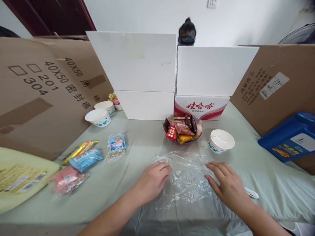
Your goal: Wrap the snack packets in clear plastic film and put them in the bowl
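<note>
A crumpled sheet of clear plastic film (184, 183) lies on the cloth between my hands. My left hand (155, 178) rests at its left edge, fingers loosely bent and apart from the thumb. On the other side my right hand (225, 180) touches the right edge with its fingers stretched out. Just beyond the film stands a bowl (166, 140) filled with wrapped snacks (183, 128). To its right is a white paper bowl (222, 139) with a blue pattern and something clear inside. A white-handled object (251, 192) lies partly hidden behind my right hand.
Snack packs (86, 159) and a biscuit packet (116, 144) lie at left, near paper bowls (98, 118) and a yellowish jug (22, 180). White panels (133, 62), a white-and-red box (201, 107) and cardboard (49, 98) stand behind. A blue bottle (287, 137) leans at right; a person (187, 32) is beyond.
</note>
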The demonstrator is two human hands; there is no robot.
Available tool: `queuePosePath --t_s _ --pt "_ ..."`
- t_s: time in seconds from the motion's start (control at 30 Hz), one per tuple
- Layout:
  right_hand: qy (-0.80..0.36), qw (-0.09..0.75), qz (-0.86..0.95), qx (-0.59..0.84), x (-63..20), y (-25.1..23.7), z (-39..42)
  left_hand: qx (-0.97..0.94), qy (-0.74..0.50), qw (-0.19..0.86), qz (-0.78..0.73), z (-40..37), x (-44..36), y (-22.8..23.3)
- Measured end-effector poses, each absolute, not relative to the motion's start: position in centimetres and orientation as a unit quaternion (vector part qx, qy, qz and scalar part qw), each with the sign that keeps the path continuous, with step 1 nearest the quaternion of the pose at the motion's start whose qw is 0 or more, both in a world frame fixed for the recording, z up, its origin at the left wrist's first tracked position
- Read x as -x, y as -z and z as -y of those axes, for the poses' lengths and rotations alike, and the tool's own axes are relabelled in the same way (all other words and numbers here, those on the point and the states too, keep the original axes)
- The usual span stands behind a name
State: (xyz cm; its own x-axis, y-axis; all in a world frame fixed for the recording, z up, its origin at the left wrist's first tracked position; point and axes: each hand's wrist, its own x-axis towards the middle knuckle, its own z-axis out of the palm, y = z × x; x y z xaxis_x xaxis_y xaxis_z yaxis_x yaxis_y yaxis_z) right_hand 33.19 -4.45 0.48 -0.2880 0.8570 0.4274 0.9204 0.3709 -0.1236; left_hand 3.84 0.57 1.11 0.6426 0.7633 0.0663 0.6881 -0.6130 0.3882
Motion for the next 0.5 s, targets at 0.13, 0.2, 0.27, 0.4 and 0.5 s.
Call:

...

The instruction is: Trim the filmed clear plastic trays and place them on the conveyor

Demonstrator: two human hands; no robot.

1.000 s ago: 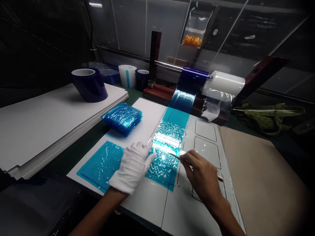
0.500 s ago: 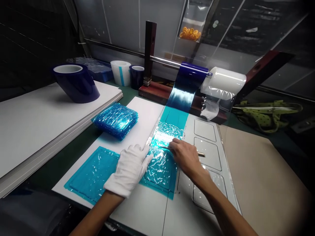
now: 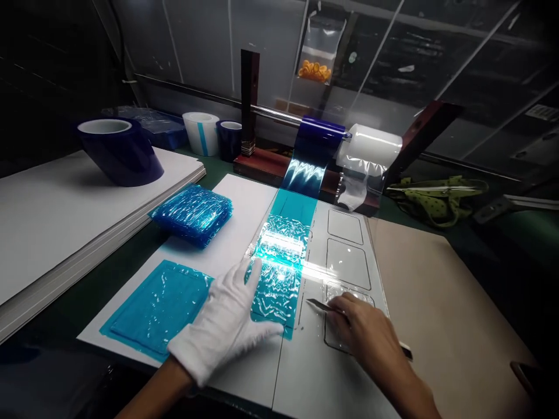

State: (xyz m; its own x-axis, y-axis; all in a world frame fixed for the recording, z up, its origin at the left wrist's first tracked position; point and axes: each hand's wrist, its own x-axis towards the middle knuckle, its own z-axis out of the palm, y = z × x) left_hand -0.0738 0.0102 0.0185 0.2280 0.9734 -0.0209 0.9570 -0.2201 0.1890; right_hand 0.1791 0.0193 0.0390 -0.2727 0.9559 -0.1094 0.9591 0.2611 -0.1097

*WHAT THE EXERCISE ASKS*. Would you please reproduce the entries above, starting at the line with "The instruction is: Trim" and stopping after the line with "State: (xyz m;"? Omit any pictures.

*EXERCISE OUTPUT*.
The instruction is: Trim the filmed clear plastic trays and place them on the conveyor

Demonstrator: two human hands; no robot.

1.000 s ago: 
0.500 s ago: 
now: 

State: (xyz m; its own x-axis, y-axis; all in a world frame fixed for the recording, z up, its origin at the left wrist's first tracked position; point and axes: each hand's wrist, its own x-axis towards the middle knuckle, its own z-axis out of the palm, y = z × x) left_hand -0.0738 0.0102 0.0185 0.2280 0.9734 -0.0209 0.9570 -0.2201 0.1890; right_hand 0.1791 0.0193 0.0390 -0.2727 0.9559 -0.1094 0.9591 0.2611 -0.1097

The exercise is now finished.